Parvenu, par ce procédé, à obtenir l’acide fluorique, exactement dépouillé des acides vitrioliques & ſulfureux, M. de Puymaurin a ſoumis à ſon action pluſieurs ſubſtances, tant métalliques que ſiliceuſes, & expoſé ſes réſultats. De ſes expériences, on doit conclure que l’acide ſpathique attaque plus facilement les pierres ſiliceuſes, & le verre plus que les cryſtaux de roche.

Macquer, obſervant la corroſion du verre des cornues, attribua cet effet à l’acide ſpathique, dans l’état de gaz ou fluide aériforme, & M. de Puymaurin ayant vu un carreau de verre dépoli & corrodé par le gaz qui s’exhaloit d’une cornue où il y avoit un réſidu de diſtillation d’acide ſpathique, eſſaya d’obtenir un pareil effet de cet acide combiné avec l’eau. Le ſuccès ayant confirmé la conjecture, il fut aſſuré que l’acide ſpathique avoit ſur le verre une action preſqu’égale à celle de l’eau forte & des autres acides ſur le cuivre & les autres minéraux.

Il n’y avoit plus qu’un pas à faire pour profiter de cette propriété de l’acide ſpathique, & le rendre utile aux arts. Imitant le procédé des graveurs ſur cuivre à l’eau forte, M. de Puymaurin couvrit une glace d’un enduit de cire, y deſſina quelques figures, recouvrit le tout d’acide ſpathique, & l’expoſa au ſoleil. Bientôt les traits gravés furent recouverts d’une poudre blanche due à la diſſolution du verre. Au bout de quatre ou cinq heures, l’enduit fut détaché ; & après avoir lavé la glace on vit l’effet, tel qu’on s’y étoit attendu : mais cependant les traits gravés étoient inégaux & pleins de bavures. Ces défauts venoient de la trop grande épaiſſeur de l’enduit de cire qui avoit empêché de donner aux traits deſſinés la délicateſſe qu’ils auroient dû avoir ; ce qui indiquoit qu’il falloit employer un vernis qui offrît une ſurface aſſez mince pour ſupporter aiſément les hachures & les autres opérations délicates de la gravure ; & en même-temps aſſez ſolide pour, qu’en s’appliquant exactement ſur la glace, il ne fût point ſoulevé ou détruit par l’action dévorante de l’acide.

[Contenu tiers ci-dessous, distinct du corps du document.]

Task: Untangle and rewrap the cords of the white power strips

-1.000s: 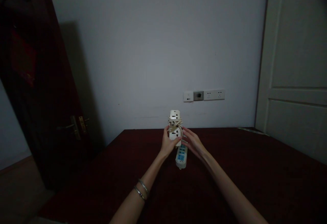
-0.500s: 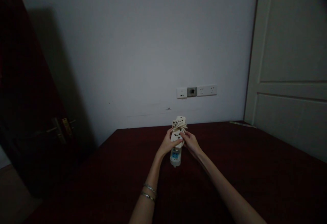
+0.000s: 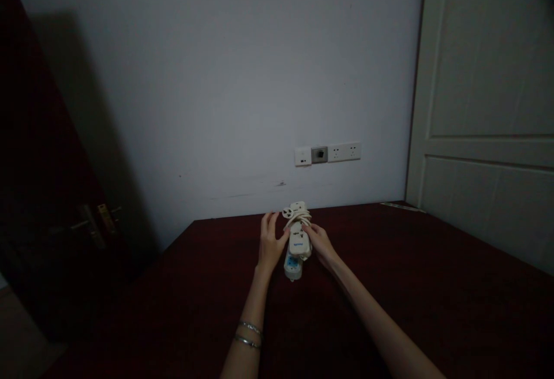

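A white power strip with its cord wound around its middle lies over a second power strip, which has a blue panel and is mostly covered. The plug sticks out at the left of the wound cord, its pins showing. My left hand is left of the strips with fingers raised and spread; its thumb is close to the cord, and whether it touches I cannot tell. On the other side, my right hand grips the upper strip's right edge, its thumb near the cord.
The strips are on a dark red table against a pale wall. Wall sockets and a switch plate sit above its back edge. A dark door stands at left, a white panelled door at right.
My left hand has let go of the upper power strip and spread its fingers to the left. My right hand stays on the strip, whose near end now shows blue lettering. The view has shifted slightly.
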The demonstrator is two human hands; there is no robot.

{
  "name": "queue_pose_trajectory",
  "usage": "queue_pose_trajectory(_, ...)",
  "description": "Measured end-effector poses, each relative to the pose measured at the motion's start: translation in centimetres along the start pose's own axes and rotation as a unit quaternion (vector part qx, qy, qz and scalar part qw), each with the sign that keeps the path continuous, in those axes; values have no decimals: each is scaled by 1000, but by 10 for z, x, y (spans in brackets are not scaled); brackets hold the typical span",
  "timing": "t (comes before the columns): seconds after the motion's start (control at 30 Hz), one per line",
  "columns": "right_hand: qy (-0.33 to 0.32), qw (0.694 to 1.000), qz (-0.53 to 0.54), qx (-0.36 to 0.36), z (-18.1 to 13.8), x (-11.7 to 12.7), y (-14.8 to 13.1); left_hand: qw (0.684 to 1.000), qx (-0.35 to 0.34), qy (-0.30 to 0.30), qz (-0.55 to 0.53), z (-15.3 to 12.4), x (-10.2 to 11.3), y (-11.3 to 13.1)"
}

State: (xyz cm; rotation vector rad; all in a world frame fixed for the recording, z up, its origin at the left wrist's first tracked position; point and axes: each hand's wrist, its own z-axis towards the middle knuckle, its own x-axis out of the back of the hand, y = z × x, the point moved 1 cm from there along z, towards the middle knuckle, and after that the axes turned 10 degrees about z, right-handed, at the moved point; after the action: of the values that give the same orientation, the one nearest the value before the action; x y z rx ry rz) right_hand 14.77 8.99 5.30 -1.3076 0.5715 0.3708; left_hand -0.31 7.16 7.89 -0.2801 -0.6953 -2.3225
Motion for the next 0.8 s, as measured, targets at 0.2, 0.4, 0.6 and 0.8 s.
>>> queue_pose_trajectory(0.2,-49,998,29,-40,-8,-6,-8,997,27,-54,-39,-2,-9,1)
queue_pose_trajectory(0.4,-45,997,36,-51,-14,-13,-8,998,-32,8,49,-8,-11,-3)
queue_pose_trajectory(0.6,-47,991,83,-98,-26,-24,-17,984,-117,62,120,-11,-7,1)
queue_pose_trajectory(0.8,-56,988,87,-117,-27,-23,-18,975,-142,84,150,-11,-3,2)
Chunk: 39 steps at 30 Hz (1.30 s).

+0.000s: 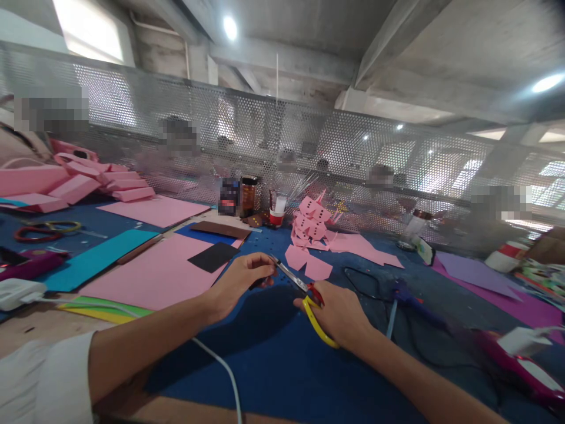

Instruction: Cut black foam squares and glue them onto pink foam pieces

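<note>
With the scissors' pivot as the centre of the clock, the right hand [342, 309] is at four o'clock, its fingers curled round the handles of the scissors [301, 285], blades aimed toward ten. They should feel rigid and fairly light, smooth along the metal; the yellow-and-red loops are the place to grip, well back from the tips. At nine o'clock the left hand [247, 274] pinches a small dark piece [257, 283] (mostly hidden by the fingers, so I cannot tell its shape, nor whether the blades have met it). If it is paper, it would be very light and easily creased, best held at an edge.

At three o'clock a blue glue gun [412, 303] lies on the blue tabletop [265, 377], a likely snag for the right wrist. Between nine and ten is a black sheet [213, 257] on pink paper. Around one, flat pink cutouts [318, 270] lie close beyond the blades; behind them, at twelve, a folded pink paper model [309, 221] looks delicate and easily knocked. Farther off, toward eleven, stand a red-and-white cup [276, 219] and a brown jar [249, 197], backed by a perforated screen [256, 126].
</note>
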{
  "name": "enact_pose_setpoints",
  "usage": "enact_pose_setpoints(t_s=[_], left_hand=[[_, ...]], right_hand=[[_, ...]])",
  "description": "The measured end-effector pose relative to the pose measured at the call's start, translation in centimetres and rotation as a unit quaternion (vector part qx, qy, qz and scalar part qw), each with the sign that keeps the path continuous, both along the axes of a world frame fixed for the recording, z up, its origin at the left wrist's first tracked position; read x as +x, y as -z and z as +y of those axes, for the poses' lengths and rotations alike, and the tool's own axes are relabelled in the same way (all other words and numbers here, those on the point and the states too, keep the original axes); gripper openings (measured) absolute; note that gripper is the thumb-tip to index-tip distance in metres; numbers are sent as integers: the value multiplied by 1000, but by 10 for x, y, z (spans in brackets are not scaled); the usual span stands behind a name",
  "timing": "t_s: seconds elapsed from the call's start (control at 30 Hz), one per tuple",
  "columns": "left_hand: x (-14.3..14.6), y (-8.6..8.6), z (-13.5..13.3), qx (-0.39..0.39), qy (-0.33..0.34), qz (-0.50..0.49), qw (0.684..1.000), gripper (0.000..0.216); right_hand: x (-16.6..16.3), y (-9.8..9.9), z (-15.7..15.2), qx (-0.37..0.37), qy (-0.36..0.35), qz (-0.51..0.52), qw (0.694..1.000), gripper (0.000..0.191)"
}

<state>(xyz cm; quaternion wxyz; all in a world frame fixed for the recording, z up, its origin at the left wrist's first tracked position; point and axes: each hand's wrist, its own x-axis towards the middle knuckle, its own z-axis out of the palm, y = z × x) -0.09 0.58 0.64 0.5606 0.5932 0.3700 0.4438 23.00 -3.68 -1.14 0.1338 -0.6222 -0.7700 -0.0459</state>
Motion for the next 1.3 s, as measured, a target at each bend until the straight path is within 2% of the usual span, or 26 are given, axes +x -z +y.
enact_pose_setpoints(t_s=[0.73, 0.97, 1.3], left_hand=[[0, 4, 3, -23, -3, -6, 1000, 15], [0, 3, 5, -43, -17, -16, 999, 20], [0, 2, 4, -41, -11, -33, 999, 16]], right_hand=[[0, 1, 2, -4, 3, -1, 1000, 43], [0, -2, 1, 17, 1, 2, 1000, 47], [-1, -3, -2, 11, 5, 18, 1000, 45]])
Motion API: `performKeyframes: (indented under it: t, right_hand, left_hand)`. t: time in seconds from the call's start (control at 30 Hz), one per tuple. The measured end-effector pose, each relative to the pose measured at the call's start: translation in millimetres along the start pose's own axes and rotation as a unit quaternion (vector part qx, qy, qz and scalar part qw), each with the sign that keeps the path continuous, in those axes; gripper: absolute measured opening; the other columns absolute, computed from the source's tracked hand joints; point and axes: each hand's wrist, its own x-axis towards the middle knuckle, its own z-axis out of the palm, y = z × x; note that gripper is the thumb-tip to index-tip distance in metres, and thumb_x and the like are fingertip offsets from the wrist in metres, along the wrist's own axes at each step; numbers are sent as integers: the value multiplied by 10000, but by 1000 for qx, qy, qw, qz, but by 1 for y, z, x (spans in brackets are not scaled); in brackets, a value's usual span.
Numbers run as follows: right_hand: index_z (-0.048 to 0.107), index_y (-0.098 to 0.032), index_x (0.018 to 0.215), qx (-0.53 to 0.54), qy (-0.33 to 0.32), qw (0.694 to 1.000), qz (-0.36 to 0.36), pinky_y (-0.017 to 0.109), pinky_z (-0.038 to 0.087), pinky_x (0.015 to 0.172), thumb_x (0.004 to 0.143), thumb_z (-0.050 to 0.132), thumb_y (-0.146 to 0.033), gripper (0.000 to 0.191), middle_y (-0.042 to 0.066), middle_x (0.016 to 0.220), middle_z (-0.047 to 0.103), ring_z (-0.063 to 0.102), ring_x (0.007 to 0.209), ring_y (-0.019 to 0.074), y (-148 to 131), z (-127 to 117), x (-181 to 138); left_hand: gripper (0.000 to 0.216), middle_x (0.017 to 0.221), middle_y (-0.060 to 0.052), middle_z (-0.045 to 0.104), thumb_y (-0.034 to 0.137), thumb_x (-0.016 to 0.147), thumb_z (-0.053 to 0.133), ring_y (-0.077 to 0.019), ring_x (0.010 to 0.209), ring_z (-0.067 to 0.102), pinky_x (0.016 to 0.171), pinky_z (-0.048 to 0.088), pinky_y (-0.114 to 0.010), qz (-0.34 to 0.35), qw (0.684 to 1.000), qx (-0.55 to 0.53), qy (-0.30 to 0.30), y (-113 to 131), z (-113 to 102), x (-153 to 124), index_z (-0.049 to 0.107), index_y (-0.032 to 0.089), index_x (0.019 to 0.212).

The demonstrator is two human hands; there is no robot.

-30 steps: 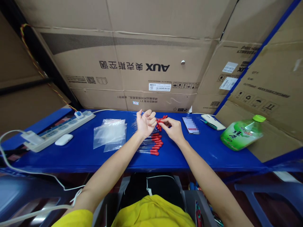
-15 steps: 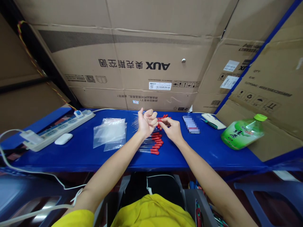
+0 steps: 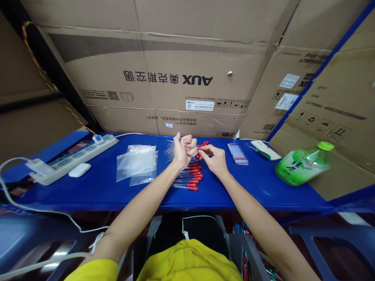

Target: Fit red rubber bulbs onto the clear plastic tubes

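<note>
Blue bench (image 3: 102,187), red-capped glass tubes (image 3: 190,177).

A storeroom or small packing station is indicated. The blue work shelf (image 3: 102,187) is walled in by large brown corrugated cartons (image 3: 164,70) printed with shipping marks and barcode labels. Clear zip bags (image 3: 136,166) are stacked just left of the hands, and a row of clear red-capped tubes (image 3: 190,177) lies directly beneath them. A white power strip (image 3: 73,158) is laid far left.
</note>
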Motion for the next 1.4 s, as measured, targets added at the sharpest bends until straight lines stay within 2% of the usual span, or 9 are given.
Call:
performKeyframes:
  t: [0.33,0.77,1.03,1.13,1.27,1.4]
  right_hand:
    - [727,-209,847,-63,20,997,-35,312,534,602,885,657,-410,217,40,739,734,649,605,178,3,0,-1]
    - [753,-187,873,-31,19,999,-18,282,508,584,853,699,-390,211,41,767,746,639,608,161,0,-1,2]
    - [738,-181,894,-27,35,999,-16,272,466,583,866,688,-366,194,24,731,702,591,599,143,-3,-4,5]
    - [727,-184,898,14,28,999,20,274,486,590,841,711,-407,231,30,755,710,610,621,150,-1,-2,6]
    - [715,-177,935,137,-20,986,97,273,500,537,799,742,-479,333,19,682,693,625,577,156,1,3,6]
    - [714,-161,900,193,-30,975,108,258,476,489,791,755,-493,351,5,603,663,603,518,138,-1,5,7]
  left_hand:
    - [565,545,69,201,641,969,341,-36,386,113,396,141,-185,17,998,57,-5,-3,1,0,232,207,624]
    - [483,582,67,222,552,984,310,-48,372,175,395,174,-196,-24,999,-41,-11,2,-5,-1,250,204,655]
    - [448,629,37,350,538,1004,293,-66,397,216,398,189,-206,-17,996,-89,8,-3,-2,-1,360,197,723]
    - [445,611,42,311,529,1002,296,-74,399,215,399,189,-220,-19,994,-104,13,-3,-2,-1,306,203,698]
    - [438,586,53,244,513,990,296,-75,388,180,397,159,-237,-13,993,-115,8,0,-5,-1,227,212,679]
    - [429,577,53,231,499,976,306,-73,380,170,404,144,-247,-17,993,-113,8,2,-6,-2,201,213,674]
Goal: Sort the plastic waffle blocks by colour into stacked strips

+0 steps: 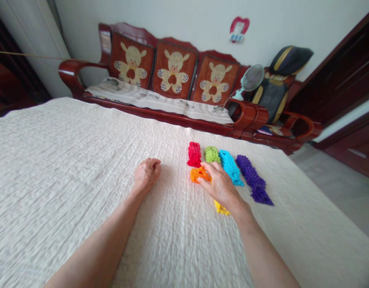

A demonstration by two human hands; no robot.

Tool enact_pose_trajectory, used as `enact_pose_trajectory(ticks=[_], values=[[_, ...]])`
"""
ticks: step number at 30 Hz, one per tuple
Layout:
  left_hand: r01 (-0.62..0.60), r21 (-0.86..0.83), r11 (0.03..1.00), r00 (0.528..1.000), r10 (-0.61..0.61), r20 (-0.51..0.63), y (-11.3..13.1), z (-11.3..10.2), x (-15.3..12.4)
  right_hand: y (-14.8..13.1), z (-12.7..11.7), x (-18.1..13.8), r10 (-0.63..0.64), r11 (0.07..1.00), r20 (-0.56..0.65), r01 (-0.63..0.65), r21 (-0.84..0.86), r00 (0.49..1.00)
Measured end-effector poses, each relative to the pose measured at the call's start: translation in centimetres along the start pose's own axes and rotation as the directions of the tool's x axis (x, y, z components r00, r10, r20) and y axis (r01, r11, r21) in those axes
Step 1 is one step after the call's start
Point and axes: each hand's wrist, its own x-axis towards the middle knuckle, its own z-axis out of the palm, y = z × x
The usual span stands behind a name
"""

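Several coloured beaded strips lie in a row on a cream quilted bed cover [67, 168]: red [194, 154], green [212, 154], cyan [230, 167], purple [253, 179]. My right hand [220, 185] lies over this row, its fingers curled on an orange strip [198, 174]. A yellow piece [221, 208] shows under its wrist. My left hand [146, 173] rests on the cover to the left, fingers curled in a loose fist, apart from the strips.
A dark red wooden sofa [160, 116] with teddy-bear cushions stands along the far edge of the bed. A small fan [250, 80] and a bag [277, 88] sit at its right end. Floor and a wooden door lie to the right.
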Motion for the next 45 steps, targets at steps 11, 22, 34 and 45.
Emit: enact_pose_trajectory(ticks=[11,22,34,45], values=[[-0.005,0.011,1.0,1.0,0.005,-0.006,-0.1,0.2,0.0,0.7,-0.3,0.3,0.009,1.0,-0.07,-0.007,0.026,0.998],[-0.015,0.032,0.999,1.0,0.015,0.01,0.0,-0.2,0.0,-4.0,4.3,-10.4,-0.115,0.957,0.062,0.094,0.273,0.991],[-0.046,0.09,0.995,0.999,0.044,0.024,0.1,-0.3,0.1,-3.5,5.6,-10.2,-0.084,0.966,-0.088,0.103,0.239,0.993],[-0.394,0.278,0.876,0.9,0.308,0.307,0.9,-2.9,-4.9,-3.1,6.4,-10.1,-0.066,0.984,-0.098,0.081,0.158,0.993]])
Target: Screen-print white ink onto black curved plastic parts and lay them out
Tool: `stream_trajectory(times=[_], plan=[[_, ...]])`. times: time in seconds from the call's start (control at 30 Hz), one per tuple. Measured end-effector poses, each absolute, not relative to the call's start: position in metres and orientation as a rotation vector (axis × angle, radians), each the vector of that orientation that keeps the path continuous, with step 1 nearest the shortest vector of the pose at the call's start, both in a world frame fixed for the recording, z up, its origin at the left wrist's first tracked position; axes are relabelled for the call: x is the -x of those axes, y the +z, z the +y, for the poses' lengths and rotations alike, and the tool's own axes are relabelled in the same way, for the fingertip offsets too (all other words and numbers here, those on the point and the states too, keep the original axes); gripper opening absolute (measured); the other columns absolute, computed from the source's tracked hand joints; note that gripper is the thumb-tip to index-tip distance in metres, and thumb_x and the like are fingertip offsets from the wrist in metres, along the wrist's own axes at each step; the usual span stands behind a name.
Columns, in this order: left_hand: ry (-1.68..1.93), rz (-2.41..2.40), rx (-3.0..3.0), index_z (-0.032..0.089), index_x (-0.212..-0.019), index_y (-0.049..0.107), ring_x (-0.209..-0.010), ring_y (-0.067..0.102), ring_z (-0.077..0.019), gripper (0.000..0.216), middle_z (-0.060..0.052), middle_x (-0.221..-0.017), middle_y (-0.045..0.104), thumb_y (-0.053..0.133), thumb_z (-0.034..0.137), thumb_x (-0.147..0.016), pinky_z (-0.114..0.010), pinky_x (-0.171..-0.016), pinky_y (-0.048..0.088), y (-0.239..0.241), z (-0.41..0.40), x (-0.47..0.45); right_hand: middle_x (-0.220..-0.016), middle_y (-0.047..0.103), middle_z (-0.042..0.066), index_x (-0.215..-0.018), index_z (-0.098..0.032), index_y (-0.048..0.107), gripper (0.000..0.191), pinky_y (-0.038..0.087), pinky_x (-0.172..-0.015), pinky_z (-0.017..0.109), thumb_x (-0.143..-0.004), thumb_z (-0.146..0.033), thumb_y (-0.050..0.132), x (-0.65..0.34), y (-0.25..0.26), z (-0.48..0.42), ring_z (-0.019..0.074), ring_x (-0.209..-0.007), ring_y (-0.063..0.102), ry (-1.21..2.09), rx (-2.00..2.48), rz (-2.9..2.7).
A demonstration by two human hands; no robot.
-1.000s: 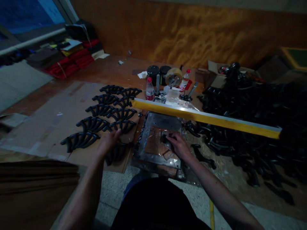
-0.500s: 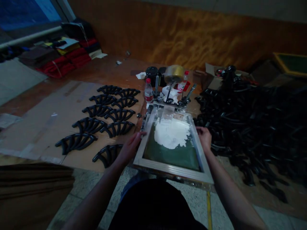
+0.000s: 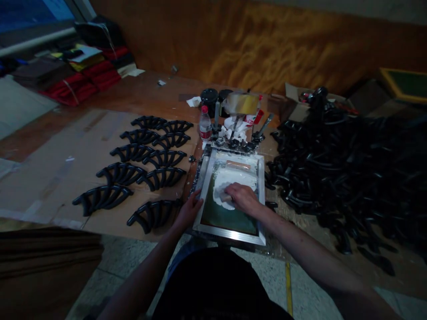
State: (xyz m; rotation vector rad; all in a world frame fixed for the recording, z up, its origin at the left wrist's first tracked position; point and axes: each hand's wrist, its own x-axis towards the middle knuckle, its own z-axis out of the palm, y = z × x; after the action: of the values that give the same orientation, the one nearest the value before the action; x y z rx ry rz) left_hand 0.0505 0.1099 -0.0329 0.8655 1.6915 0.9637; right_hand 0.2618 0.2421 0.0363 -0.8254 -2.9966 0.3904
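A metal-framed printing screen [image 3: 205, 209] lies flat on the table before me, with a green mesh and a patch of white ink [image 3: 230, 178] on it. My left hand [image 3: 190, 210] grips the frame's left edge. My right hand [image 3: 243, 198] is closed over something on the mesh, at the near edge of the white ink; what it holds is hidden by the fingers. Left of the screen, several black curved plastic parts [image 3: 147, 162] lie in rows on cardboard.
A big heap of black parts [image 3: 350, 169] fills the table's right side. Behind the screen stand a water bottle [image 3: 204, 124], two black jars [image 3: 209, 97], a tape roll [image 3: 243, 103] and clamps. Red and dark goods [image 3: 80, 78] are stacked at the far left.
The screen frame came down from raised to flat on the table. My right hand left the frame's right edge and moved onto the mesh; my left hand stayed on the left edge.
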Motion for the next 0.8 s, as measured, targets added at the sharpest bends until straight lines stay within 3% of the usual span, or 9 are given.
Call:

La difficulté d’appliquer un corps gras ſur la ſurface du verre, rend très-difficile le ſuccès de cette opération. Le vernis ſolide des graveurs réuſſit aſſez bien ; mais la moindre négligence le rend ſujet à s’écailler & à être pénétré par l’acide. Le verre eſt alors terni ; les traits ſont baveux, & la gravure imparfaite. C’eſt pourquoi on a eu recours au vernis fort des graveurs, décrit dans l’encyclopédie. Il eſt fait avec égale quantité d’huile ſiccative & de maſtic en larmes ; mais il eſt difficile à appliquer également, eſt long à ſécher pendant l’hiver, ayant beſoin d’être expoſé à une forte chaleur, pour lui ôter ſa qualité poiſſeuſe.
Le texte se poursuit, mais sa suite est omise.